The problem.
Two lines mark the range in the entries below: the one holding "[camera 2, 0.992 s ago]" and the one holding "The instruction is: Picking". Set down those two and all lines between them, exactly.

Records supplied.
______________________________

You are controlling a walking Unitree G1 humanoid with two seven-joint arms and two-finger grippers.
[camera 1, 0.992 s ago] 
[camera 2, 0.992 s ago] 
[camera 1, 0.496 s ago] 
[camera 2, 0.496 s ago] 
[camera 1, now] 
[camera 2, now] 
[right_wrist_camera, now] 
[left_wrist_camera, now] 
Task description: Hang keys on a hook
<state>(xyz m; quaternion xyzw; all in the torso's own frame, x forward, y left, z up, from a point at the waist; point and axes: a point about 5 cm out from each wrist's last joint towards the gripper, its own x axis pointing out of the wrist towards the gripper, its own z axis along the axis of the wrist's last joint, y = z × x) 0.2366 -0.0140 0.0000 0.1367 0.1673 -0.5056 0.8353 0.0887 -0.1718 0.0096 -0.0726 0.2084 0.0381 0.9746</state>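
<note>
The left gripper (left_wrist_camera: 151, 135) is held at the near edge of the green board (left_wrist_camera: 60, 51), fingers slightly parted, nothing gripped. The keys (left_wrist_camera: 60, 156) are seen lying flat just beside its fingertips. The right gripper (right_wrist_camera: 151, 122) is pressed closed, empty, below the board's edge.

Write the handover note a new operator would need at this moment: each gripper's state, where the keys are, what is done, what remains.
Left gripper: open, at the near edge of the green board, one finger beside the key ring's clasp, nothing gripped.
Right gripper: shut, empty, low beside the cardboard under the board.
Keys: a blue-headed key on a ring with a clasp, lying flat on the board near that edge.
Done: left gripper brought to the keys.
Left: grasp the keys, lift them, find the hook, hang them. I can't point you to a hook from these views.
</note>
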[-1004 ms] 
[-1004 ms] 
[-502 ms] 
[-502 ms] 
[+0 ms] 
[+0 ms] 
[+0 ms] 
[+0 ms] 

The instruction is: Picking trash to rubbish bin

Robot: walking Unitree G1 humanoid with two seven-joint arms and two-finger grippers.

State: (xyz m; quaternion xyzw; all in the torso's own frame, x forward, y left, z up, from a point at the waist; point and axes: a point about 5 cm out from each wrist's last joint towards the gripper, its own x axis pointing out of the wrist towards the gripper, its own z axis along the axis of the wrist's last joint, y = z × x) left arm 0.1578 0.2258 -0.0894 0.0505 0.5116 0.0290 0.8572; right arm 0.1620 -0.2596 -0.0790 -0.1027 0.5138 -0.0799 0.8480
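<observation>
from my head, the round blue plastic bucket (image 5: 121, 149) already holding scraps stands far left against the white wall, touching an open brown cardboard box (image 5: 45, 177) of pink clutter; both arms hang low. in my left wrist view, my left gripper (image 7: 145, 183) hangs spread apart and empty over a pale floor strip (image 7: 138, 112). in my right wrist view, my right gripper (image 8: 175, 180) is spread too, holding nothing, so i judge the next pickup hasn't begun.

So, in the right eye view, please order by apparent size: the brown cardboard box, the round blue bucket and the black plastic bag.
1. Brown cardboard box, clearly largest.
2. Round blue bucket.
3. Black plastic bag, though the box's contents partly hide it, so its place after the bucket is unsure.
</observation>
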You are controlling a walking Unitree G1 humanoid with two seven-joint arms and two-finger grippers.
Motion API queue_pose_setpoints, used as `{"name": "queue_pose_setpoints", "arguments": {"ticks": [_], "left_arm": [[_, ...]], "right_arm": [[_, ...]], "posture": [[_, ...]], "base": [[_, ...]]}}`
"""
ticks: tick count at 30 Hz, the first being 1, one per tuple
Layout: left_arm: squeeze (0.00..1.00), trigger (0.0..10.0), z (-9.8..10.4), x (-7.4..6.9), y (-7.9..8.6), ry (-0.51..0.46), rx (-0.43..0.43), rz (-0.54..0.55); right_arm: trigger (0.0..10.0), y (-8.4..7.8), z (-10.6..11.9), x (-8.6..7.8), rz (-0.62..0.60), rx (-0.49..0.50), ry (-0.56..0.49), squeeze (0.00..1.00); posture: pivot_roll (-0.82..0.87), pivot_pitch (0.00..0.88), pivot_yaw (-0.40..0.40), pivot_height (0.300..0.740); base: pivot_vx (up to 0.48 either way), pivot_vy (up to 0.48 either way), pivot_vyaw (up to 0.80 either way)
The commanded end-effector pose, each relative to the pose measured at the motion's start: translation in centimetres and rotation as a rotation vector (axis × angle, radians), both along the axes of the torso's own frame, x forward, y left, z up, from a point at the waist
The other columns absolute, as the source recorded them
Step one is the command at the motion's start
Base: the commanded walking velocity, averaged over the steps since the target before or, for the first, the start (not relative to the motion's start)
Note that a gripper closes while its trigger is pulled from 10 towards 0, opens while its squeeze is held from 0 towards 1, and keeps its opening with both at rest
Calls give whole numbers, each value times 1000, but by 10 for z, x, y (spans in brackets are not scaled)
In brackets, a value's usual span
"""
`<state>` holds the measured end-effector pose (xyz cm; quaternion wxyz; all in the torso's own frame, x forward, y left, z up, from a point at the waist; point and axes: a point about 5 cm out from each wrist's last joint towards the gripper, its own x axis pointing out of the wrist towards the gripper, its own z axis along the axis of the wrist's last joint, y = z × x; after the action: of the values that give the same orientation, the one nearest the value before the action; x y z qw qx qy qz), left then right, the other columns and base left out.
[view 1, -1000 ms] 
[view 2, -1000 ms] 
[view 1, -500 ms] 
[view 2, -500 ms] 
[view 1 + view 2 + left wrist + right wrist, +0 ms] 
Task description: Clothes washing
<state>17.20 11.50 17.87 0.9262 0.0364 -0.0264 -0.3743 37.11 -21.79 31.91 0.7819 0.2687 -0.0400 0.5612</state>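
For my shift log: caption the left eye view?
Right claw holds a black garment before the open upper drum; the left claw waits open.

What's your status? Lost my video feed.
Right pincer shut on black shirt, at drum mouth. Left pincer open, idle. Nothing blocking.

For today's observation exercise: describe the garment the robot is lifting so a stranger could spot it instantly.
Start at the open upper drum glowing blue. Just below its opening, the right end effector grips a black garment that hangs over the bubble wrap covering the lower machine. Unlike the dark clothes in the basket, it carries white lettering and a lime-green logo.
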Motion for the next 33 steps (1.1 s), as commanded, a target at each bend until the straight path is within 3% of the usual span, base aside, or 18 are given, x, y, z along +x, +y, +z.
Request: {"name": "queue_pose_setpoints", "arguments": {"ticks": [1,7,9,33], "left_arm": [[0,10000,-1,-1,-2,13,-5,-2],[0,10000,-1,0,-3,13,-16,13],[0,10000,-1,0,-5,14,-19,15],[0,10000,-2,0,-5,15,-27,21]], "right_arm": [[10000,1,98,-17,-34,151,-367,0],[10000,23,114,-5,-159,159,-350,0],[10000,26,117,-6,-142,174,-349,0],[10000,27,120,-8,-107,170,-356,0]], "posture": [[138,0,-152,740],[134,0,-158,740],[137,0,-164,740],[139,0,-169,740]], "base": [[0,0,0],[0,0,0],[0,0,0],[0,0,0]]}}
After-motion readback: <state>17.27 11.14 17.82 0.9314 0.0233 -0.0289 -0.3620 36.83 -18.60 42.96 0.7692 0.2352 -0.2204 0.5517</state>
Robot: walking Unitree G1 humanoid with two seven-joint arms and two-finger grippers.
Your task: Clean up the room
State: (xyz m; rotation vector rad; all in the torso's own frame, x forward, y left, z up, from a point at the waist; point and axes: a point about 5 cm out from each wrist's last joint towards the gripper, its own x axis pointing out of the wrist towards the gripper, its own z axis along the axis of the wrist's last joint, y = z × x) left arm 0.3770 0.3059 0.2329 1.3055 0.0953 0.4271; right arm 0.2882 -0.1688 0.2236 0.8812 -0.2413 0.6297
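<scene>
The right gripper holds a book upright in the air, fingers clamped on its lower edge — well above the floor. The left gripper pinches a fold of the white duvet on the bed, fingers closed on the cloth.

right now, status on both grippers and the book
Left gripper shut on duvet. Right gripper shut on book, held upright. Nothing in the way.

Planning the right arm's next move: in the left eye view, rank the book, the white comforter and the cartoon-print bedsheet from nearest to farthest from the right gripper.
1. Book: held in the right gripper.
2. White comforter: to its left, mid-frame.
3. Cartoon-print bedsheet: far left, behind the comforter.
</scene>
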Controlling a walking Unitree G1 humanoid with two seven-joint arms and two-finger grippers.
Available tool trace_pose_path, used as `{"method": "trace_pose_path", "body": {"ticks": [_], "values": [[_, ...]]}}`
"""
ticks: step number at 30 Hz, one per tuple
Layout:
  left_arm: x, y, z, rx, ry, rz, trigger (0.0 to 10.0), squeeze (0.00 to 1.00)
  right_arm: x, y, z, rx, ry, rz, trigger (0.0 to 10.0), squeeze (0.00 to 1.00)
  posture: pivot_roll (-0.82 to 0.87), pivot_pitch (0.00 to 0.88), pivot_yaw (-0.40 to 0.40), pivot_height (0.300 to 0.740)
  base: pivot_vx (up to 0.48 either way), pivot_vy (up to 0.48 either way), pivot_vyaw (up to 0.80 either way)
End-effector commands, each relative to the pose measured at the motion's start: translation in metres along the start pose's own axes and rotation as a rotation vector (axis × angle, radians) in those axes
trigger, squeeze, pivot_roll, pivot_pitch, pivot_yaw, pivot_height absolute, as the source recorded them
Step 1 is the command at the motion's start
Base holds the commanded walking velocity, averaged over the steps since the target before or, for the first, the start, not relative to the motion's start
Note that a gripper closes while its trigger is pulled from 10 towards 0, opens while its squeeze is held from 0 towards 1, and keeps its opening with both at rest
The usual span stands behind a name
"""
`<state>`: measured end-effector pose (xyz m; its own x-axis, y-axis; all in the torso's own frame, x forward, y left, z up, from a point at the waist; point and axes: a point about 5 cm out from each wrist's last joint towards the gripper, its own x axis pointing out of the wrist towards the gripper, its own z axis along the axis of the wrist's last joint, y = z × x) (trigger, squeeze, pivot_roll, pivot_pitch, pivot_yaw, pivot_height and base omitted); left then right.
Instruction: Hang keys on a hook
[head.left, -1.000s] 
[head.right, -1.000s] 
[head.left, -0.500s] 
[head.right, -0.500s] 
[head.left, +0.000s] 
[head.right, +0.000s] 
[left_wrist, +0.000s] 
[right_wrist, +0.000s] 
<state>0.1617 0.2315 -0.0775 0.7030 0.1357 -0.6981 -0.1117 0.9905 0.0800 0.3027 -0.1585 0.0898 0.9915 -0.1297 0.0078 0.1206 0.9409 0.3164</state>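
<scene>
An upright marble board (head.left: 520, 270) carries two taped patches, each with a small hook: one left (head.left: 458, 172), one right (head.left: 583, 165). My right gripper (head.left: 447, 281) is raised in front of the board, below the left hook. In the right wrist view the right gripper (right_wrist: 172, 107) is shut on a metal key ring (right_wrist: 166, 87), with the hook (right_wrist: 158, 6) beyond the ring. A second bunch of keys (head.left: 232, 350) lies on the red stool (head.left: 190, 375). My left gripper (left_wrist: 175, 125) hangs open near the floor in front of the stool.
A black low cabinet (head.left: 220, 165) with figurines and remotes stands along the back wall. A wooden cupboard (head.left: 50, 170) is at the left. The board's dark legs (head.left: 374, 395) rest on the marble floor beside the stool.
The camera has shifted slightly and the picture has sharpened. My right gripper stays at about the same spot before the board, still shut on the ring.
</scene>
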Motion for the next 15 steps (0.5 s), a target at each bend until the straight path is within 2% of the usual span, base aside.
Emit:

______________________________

Response box.
[camera 2, 0.992 s ago] 
[camera 1, 0.496 s ago] 
[camera 2, 0.496 s ago] 
[camera 1, now] 
[camera 2, now] 
[right_wrist_camera, now] 
[left_wrist_camera, now] 
Task description: Hang keys on a hook
<state>(xyz m; quaternion xyzw; all in the torso's own frame, x forward, y left, z up, from a point at the waist; point and axes: a point about 5 cm out from each wrist's last joint towards the gripper, its own x axis pointing out of the wrist towards the gripper, its own z axis along the axis of the wrist's last joint, y = z × x) 0.2366 -0.0140 0.0000 0.1367 0.1673 -0.5056 0.8353 0.0887 -0.1718 0.0096 -0.0726 0.2084 0.0381 0.9746</state>
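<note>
The left gripper (left_wrist_camera: 151, 135) is held at the near edge of the green board (left_wrist_camera: 60, 51), fingers slightly parted, nothing gripped. The keys (left_wrist_camera: 60, 156) are seen lying flat just beside its fingertips. The right gripper (right_wrist_camera: 151, 122) is pressed closed, empty, below the board's edge.

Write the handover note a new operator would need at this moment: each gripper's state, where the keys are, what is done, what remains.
Left gripper: open, at the near edge of the green board, one finger beside the key ring's clasp, nothing gripped.
Right gripper: shut, empty, low beside the cardboard under the board.
Keys: a blue-headed key on a ring with a clasp, lying flat on the board near that edge.
Done: left gripper brought to the keys.
Left: grasp the keys, lift them, find the hook, hang them. I can't point you to a hook from these views.
</note>
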[-1004 ms] 
[-1004 ms] 
[-502 ms] 
[-502 ms] 
[+0 ms] 
[+0 ms] 
[+0 ms] 
[+0 ms] 

The instruction is: Picking trash to rubbish bin

This output contains the complete answer.